§ **YOUR OBJECTIVE**: When the line containing "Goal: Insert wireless" appears in the listing below, set it down along with each later line through the end, exactly as written, and nothing before it.

(DATA EXTRACT)

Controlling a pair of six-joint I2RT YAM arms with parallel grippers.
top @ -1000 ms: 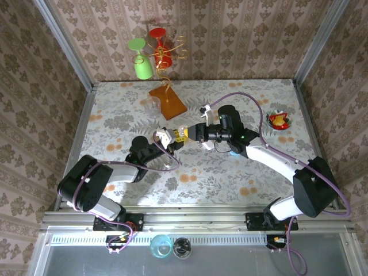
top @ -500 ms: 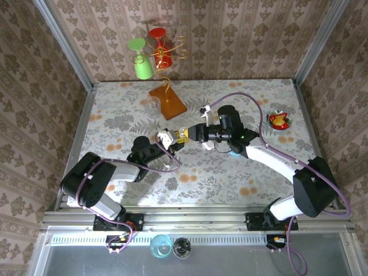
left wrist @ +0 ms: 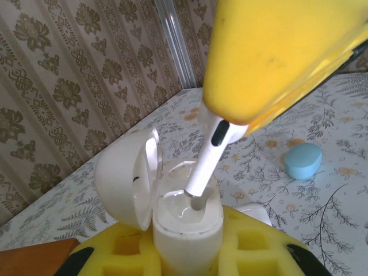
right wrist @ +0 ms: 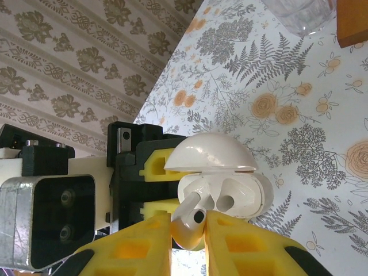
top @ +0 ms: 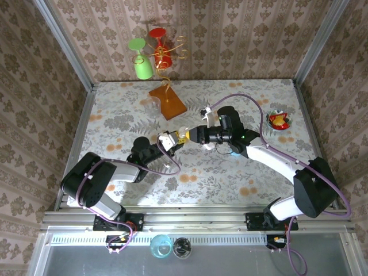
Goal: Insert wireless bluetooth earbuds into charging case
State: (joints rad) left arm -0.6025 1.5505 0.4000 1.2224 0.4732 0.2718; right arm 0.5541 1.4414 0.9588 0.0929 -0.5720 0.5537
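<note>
Right pincer [top: 182, 135] nearer, earbud [left wrist: 208, 156] stem-tip in charging case [left wrist: 187, 227] socket

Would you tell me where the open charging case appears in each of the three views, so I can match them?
Top external: the charging case sits just left of centre, held in the left gripper.
Left wrist: bottom centre, lid swung open to the left.
Right wrist: centre, lid uppermost.
Shared landmark: the right gripper, with yellow pads, pinching an earbud at the case's mouth.
</note>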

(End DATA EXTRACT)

§ **TASK RESPONSE**:
Goal: Insert wireless bluetooth earbuds into charging case
State: (joints rad) left arm -0.6025 1.5505 0.4000 1.2224 0.4732 0.2718; right arm 0.5541 1.4414 0.9588 0.0929 -0.5720 0.5537
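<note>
Right pincer [top: 182, 135] nearer, earbud [left wrist: 208, 156] stem-tip in charging case [left wrist: 187, 227] socket

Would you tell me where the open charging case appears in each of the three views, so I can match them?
Top external: the charging case sits just left of centre, held in the left gripper.
Left wrist: bottom centre, lid swung open to the left.
Right wrist: centre, lid uppermost.
Shared landmark: the right gripper, with yellow pads, pinching an earbud at the case's mouth.
</note>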

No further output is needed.